Is there a way to iterate over every character in a given encoding, and print it's code? Say, UTF8?
dude, do you have any idea how many code points there are in unicode...
btw, from the Python docs:
unichr(i)
Return the Unicode string of one character whose Unicode code is the integer i. For example, unichr(97) returns the string u'a'. This is the inverse of ord() for Unicode strings. The valid range for the argument depends how Python was configured – it may be either UCS2 [0..0xFFFF] or UCS4 [0..0x10FFFF]. ValueError is raised otherwise. For ASCII and 8-bit strings see chr().
New in version 2.0.
So
import sys
for i in xrange(sys.maxunicode + 1):
print unichr(i)
For single-byte encodings you can use:
''.join(chr(x) for x in range(256)).decode(encoding, 'ignore')

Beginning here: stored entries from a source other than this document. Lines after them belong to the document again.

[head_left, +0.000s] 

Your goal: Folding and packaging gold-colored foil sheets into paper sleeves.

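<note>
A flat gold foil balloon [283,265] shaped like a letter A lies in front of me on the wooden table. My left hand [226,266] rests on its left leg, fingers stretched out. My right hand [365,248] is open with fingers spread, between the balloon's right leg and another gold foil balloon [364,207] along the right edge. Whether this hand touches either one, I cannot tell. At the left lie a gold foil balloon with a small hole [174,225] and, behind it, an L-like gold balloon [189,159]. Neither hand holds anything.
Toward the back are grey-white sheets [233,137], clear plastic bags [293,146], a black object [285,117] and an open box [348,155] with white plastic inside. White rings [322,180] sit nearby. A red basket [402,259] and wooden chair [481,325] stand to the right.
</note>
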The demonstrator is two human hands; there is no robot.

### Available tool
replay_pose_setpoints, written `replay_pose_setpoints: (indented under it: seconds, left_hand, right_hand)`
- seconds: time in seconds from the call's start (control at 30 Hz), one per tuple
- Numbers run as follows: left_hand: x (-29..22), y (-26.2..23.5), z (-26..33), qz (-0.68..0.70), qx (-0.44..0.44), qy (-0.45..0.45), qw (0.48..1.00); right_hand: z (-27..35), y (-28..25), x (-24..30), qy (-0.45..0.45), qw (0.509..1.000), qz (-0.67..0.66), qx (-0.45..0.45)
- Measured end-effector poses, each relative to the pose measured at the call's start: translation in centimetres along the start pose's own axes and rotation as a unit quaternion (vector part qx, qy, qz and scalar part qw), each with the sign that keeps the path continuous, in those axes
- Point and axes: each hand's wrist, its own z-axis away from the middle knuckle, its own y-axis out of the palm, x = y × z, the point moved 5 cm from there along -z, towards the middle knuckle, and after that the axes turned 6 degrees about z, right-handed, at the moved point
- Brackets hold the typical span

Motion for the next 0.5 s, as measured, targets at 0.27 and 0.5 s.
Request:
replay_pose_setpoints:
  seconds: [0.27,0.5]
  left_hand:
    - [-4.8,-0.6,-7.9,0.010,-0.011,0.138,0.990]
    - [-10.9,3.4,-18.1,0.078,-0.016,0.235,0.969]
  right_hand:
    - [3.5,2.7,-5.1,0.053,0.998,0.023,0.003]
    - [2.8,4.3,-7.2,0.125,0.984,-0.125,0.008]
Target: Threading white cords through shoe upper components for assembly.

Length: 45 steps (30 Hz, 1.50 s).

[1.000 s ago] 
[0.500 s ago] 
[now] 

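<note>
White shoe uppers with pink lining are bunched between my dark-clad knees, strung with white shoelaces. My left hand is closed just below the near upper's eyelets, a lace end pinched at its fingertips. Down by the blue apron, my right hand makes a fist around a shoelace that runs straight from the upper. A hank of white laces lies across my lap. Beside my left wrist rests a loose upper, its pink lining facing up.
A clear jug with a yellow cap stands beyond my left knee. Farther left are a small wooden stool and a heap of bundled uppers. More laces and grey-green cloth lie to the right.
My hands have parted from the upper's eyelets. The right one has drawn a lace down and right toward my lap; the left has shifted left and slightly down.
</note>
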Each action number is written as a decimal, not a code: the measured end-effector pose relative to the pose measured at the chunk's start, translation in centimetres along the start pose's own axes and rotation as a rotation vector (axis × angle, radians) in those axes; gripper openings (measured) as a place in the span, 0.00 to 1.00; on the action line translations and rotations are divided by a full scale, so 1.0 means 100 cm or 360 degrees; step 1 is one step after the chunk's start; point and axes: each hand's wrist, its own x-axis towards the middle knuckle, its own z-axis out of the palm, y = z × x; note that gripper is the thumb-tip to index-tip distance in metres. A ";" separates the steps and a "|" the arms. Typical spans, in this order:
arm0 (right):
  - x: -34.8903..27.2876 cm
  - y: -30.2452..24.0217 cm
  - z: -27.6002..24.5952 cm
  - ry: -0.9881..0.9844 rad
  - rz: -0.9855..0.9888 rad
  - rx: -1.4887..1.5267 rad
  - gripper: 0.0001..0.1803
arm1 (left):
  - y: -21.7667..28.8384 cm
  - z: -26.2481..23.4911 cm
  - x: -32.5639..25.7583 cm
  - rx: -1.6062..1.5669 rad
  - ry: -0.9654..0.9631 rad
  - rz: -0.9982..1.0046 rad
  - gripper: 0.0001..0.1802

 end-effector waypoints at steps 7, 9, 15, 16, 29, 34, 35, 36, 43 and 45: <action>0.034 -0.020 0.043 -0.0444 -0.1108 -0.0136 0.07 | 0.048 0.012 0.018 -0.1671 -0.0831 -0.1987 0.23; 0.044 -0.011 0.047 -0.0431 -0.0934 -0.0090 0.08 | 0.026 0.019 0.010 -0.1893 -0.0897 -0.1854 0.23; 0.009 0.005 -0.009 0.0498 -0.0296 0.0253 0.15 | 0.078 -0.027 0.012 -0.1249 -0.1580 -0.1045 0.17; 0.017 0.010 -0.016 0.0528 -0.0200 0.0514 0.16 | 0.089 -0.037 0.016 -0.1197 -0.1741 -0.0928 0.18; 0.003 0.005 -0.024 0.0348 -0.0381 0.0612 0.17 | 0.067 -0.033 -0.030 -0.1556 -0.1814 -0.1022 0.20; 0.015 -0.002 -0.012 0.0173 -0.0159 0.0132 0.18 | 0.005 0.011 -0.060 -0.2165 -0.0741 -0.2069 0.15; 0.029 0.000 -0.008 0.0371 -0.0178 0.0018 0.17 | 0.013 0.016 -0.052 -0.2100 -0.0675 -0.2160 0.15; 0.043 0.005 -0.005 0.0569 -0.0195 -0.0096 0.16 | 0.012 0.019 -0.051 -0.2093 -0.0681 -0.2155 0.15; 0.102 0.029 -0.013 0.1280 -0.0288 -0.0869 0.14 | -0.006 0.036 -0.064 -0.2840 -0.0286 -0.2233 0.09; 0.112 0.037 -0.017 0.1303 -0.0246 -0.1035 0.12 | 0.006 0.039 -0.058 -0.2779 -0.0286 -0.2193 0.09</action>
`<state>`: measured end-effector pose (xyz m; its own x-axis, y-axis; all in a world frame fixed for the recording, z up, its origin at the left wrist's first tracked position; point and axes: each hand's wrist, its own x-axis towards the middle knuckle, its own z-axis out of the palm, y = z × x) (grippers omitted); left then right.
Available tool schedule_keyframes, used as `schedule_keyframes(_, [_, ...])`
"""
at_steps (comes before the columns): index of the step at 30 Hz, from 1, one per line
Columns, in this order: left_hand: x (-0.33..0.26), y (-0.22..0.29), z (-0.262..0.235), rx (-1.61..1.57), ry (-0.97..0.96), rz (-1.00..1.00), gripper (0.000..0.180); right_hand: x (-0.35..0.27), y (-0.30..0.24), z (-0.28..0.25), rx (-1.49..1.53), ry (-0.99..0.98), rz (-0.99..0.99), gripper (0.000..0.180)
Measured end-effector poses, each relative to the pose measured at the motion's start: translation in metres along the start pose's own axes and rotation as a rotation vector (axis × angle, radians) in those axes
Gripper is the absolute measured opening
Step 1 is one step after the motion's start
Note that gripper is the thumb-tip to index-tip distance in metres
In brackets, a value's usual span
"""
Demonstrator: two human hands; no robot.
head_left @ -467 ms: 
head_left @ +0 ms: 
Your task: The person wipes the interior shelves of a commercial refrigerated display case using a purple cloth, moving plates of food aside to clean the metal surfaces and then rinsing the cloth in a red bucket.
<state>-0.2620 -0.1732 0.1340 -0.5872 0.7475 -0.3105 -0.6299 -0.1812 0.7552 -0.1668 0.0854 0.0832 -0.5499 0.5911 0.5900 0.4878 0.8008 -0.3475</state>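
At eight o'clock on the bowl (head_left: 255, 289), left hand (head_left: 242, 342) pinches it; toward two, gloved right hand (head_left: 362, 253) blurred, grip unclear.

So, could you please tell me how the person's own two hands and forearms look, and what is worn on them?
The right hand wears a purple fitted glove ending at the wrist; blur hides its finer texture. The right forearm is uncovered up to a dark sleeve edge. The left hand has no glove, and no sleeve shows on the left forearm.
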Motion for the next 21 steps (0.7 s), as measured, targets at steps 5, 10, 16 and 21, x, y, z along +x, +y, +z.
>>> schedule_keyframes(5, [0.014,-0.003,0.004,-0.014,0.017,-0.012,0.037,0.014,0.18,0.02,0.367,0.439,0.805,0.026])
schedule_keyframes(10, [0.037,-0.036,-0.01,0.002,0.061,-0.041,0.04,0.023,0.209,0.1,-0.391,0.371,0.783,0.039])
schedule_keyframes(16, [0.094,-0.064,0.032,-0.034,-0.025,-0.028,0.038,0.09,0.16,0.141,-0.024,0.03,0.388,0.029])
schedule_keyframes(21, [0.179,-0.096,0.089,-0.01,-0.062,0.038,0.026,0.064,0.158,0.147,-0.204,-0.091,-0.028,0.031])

to get a string containing all the valid characters in the given encoding.
For fixed-size multibyte encodings careful use of struct.pack()
in place of chr()
should work.
All Unicode characters can be represented in UTF-n
for all defined n
. What are you trying to achieve?
If you really want to do something like print all the valid characters in a particular encoding, without needing to know whether the encoding is "single byte" or "multi byte" or whether its size is fixed or not:
import unicodedata as ucd
import sys
def dump_encoding(enc):
for i in xrange(sys.maxunicode):
u = unichr(i)
try:
s = u.encode(enc)
except UnicodeEncodeError:
continue
try:
name = ucd.name(u)
except:
name = '?'
print "U+%06X %r %s" % (i, s, name)
if __name__ == "__main__":
dump_encoding(sys.argv[1])
Suggestions: Try it out on something small, like cp1252
. Redirect stdout to a file.